Existe paradoxo visível no mercado de IA corporativo brasileiro: CEOs falam em IA como prioridade estratégica, startups multiplicam-se com pitch "IA-powered", mas adoção real de produção permanece lenta. 72% das companhias brasileiras encontram-se em níveis iniciante ou experimental. Essa não é limitação tecnológica; é gap de maturidade operacional.
Gap de clareza estratégica
Apenas 15% dos colaboradores entrevistados dizem que suas organizações estabeleceram estratégia clara para integrar IA em práticas comerciais. Em paralelo, 60% afirmam que a empresa não dispõe de diretrizes ou políticas para orientar uso de IA no trabalho.
Isso cria cenário perverso: executivos pressam por "trazer IA agora", colaboradores não sabem como usar, resultado é ou inovação cosmética ou abandono de projeto.
Escassez de profissionais qualificados
39% dos executivos brasileiros reconhecem falta de expertise interna como fator que atrasa adoção. Adicione: formação defasada, competição com salários em dólar e ambientes corporativos pouco maduros em dados. Resultado: talent crunch real.
Isso não é problema que tecnologia resolve. Contrato senior ML engineer custa R$ 30-50k/mês; esse custo só se justifica se há volume real de projetos. Maioria das empresas não tem.
Infraestrutura inadequada
Entre principais barreiras para iniciar/ampliar GenAI: estrutura tecnológica não adequada (47%), preocupação qualidade aplicações (28%), falta expertise/recursos (25%). Muitas empresas tentam rodar IA em on-premises saturado, ou em cloud sem custo/governança.

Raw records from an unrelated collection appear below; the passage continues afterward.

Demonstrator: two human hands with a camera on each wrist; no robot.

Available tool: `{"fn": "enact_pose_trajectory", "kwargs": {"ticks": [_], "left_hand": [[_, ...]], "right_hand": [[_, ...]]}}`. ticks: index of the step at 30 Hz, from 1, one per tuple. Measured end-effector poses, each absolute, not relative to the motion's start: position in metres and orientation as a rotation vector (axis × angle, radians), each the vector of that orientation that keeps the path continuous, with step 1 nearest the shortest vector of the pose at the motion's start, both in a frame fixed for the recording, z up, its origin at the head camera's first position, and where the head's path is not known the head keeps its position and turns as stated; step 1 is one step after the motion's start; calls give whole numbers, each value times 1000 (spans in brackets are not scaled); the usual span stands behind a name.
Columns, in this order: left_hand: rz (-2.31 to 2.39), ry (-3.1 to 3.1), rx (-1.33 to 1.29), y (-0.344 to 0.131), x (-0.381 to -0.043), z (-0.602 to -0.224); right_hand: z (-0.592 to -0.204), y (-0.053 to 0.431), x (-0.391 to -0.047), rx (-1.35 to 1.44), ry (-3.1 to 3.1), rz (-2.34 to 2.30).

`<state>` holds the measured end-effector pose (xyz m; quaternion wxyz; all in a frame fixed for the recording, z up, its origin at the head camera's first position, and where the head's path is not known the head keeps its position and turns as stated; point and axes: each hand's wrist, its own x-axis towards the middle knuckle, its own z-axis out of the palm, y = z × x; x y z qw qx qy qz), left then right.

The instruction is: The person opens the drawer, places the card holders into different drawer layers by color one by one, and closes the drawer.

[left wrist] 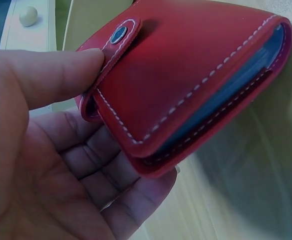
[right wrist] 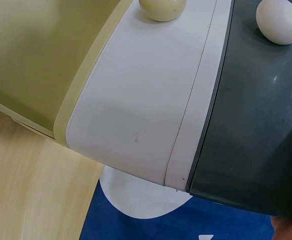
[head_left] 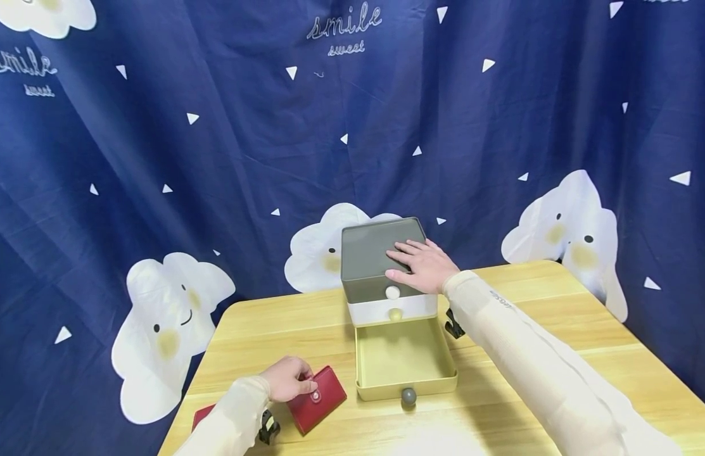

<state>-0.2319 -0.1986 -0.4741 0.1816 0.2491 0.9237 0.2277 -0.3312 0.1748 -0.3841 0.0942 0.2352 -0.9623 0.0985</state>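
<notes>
My left hand (head_left: 289, 379) pinches a red wallet (head_left: 323, 402) at its snap strap, thumb on the front and fingers behind. In the left wrist view the wallet (left wrist: 186, 65) shows white stitching and a blue-grey inside along its open edge. My right hand (head_left: 426, 265) rests with spread fingers on the grey top of a small drawer box (head_left: 375, 250). The box has a grey upper drawer, a white middle one and a pulled-out yellow bottom drawer (head_left: 406, 354) with a grey knob. Nothing lies in the yellow drawer. Only a bit of the right hand shows in the right wrist view.
Another red item (head_left: 201, 415) lies at the table's left edge, partly behind my left sleeve. The wooden table (head_left: 289, 323) stands against a dark blue curtain (head_left: 244, 126) with clouds and triangles. Black wrist straps with cameras sit on both wrists.
</notes>
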Motion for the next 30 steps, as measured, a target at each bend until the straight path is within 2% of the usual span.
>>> {"fn": "enact_pose_trajectory", "kwargs": {"ticks": [11, 30], "left_hand": [[850, 2543, 644, -204, -232, -479], [1468, 2151, 348, -216, -233, -503]], "right_hand": [[-386, 175, -332, 703, -2838, 289], [-384, 174, -331, 693, -2847, 317]]}}
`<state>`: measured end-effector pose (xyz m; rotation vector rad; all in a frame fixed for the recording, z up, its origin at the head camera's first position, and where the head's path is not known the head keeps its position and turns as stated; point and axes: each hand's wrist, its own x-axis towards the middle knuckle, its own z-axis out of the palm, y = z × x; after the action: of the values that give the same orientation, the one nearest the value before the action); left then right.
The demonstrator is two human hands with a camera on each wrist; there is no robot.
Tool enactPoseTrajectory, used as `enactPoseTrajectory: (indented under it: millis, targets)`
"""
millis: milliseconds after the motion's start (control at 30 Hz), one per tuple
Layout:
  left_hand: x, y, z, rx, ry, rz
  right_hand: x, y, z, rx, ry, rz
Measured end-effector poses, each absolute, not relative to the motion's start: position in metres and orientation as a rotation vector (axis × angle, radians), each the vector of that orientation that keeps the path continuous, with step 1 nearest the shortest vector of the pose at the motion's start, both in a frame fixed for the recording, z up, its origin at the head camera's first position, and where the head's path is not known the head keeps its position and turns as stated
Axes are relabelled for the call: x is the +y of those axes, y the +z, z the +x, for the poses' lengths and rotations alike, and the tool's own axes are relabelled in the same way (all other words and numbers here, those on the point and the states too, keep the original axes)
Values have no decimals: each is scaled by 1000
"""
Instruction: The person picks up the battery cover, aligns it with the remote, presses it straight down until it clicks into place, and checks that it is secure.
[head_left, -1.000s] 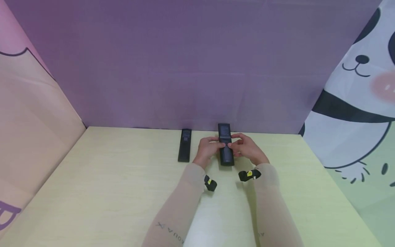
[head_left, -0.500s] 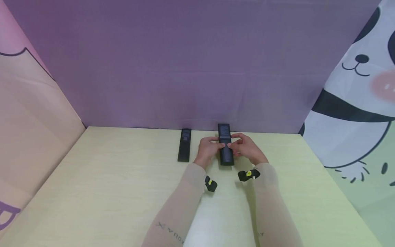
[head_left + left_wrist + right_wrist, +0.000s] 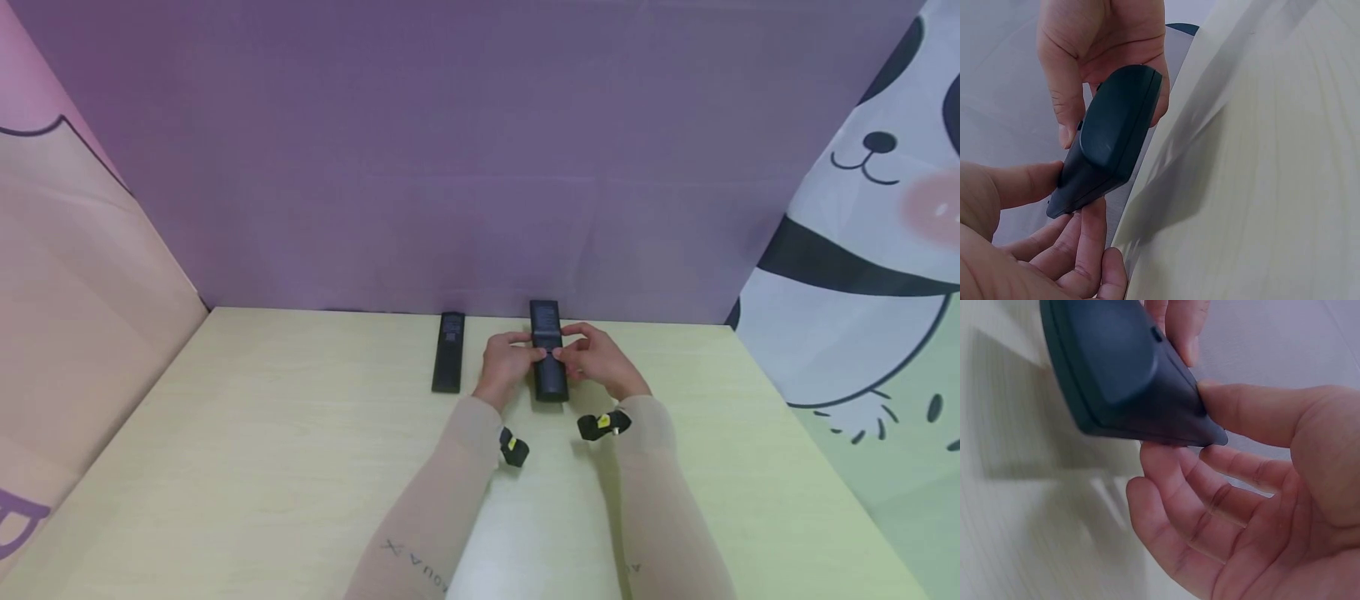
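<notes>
Between both hands is a black remote control (image 3: 551, 379), back side up, a printed label on its far half and a seam across its middle. My left hand (image 3: 506, 365) grips its left edge, thumb on the back and fingers underneath. From the other side my right hand (image 3: 597, 360) holds it likewise, the two thumbs nearly meeting near the seam. In the left wrist view, the remote's rounded near end (image 3: 1119, 131) stands off the table above its shadow. The right wrist view shows right fingers (image 3: 1169, 481) supporting the remote's underside.
A second, slimmer black remote (image 3: 448, 354) lies label side up on the pale wooden table (image 3: 300, 433), left of the hands. A purple backdrop (image 3: 450, 167) rises behind the table's far edge. Side panels stand at both sides, the right one with a panda print (image 3: 862, 275).
Almost nothing differs; both hands keep the same grip on the remote, with only a slight shift of the wrists.
</notes>
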<state>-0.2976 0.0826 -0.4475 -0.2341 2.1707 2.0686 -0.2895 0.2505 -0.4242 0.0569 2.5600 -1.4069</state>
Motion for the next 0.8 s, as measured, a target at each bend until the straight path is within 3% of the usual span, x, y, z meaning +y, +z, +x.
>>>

CEO versus colaboradores: ritmo incompatível
Dado chocante: 61% dos CEOs estão forçando adoção GenAI mais rápido que colaboradores se sentem confortáveis. Criou-se descompasso entre visão de cima e prontidão operacional. Resultado: pilotos que não escalam, gastos em ferramentas não-utilizadas.
Governança de dados deficiente
Subestimado: empresas apostam em IA sofisticada mas ignoram que modelos dependem de bases confiáveis, estruturadas, atualizadas. Sem isso, IA processa sinais distorcidos, entrega decisões pouco confiáveis. Gargalo crítico não está em adequação jurídica, mas em ausência de processos para identificar, classificar, documentar riscos de dados.
Falta de engajamento colaboradores
Número de funcionários que se consideram preparados para trabalhar com IA diminuiu em 6 pontos percentuais entre 2023 e 2024. Há descompasso crescente entre expectativas e realidade de uso. Sem investimento em treinamento estruturado, IA é vista como ameaça (automação), não como ferramenta.
O que torna o caso relevante para investidores
Empresas que prometem "transformação digital com IA" sem resolver esses cinco gargalos estruturais não vão escalar. A lentidão não é falta de tecnologia; é falta de organização interna. Para investidores, sinal de alerta: se a empresa não tem estratégia clara, talento, infraestrutura, engajamento e governança de dados, o projeto IA vai fracassar ou ficar eternamente em POC.
Oportunidade oposta: consultoras e provedoras que ajudam a resolver esses gargalos (não "vender IA", mas "estruturar adoção corporativa") ganham mercado. Não é sexy, mas é rentável.